4) Kir4.1 potassium channels are expressed in glial cells in the brain and retina and attempts had been made to equate properties of exogenously expressed Kir4.1 currents with those of native K+ currents in glial cells. There were nagging problems however with assigning native currents to Kir4.x channels. One major concern was that in many native tissues, the putatively correlated currents show much weaker rectification than reported for cloned Kir4.1 channels. We found that the rectification in physiological concentrations of potassium was similar to that reported in native tissue. We also found two types of block that help promote potassium uptake by the cells. When [K+]o is rapidly increased, as would occur during neuronal excitation, ‘‘fast block’’ would be relieved, promoting potassium influx to glial cells. Increase in [K+]in would then lead to relief of ‘‘slow block,’’ further promoting K+-influx.

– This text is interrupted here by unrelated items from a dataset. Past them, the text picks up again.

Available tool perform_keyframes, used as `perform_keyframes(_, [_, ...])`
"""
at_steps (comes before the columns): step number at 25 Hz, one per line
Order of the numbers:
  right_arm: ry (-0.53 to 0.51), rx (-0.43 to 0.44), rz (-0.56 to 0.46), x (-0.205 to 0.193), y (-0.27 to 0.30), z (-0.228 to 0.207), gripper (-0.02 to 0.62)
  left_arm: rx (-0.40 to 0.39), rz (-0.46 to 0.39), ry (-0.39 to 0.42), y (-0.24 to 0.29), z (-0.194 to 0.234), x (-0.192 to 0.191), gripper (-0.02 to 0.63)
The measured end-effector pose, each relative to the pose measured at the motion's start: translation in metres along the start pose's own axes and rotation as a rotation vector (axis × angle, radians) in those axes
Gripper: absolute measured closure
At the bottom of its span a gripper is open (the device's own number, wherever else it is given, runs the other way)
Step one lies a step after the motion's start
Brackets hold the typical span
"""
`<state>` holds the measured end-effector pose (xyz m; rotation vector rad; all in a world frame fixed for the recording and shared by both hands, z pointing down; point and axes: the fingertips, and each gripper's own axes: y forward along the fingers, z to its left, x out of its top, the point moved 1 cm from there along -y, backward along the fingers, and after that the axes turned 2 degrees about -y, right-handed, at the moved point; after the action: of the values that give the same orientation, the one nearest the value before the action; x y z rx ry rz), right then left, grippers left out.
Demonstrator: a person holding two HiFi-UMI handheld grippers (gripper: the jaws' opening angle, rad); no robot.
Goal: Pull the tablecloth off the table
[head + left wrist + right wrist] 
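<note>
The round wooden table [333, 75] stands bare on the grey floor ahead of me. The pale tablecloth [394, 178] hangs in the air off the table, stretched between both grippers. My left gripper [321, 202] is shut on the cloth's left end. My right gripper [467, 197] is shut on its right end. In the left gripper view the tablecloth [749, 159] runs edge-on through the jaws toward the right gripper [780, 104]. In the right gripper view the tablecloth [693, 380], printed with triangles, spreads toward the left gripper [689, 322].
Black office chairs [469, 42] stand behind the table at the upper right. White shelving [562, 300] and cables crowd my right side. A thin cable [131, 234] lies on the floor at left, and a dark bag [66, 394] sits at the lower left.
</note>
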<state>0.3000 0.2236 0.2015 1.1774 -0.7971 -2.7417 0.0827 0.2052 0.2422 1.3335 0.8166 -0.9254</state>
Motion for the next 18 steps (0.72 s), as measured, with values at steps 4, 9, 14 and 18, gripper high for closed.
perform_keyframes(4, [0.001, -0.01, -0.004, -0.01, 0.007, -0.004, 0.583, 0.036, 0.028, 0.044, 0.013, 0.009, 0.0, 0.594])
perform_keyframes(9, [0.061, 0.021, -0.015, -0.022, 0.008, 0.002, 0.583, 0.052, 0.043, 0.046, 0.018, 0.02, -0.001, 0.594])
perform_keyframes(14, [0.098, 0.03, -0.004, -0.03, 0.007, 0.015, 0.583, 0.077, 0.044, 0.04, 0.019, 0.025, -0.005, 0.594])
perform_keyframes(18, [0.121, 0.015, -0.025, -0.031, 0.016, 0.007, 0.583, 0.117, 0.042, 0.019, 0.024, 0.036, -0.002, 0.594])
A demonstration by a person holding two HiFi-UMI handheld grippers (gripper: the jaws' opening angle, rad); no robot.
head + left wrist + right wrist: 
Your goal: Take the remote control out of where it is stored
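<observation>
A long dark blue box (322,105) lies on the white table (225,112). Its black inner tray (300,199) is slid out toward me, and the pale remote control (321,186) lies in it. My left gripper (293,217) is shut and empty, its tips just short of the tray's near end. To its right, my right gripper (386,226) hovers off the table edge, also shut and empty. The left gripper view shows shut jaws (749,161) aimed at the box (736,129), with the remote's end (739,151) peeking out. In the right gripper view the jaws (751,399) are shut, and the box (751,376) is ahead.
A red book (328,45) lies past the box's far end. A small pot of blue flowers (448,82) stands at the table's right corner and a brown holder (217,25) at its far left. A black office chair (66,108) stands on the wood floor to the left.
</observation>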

5) Excitotoxicity due to glutamate receptor over-activation is one of the key mediators of neuronal death after an ischemic insult. Therefore, a major function of astrocytes is to maintain low extracellular levels of glutamate. The ability of astrocytic glutamate transporters to regulate the extracellular glutamate concentration depends upon the hyperpolarized membrane potential of astrocytes conferred by the presence of K+ channels in their membranes. We have shown that TREK-2 potassium channels in cultured astrocytes are up-regulated by ischemia and may support glutamate clearance by astrocytes during ischemia. Recently, we determined the mechanism leading to this up-regulation and assessed the localization of TREK-2 channels in astrocytes after transient middle cerebral artery occlusion. We first demonstrated that TREK-2 channels were up-regulated after ischemia via a mechanism which required De novo protein synthesis, but did not require increases in TREK-2 mRNA. Immunohistochemical studies revealed TREK-2 localization in astrocytes together with increased expression of the selective glial marker, glial fibrillary acidic protein, in brain 24 hours after transient middle cerebral occlusion. Our data indicate that functional TREK-2 channels are up-regulated in the astrocytic membrane during ischemia through a mechanism requiring De novo protein synthesis. These study provides important information about the mechanisms underlying TREK-2 regulation, which has profound implications in neurological diseases such as ischemia where astrocytes play an important role.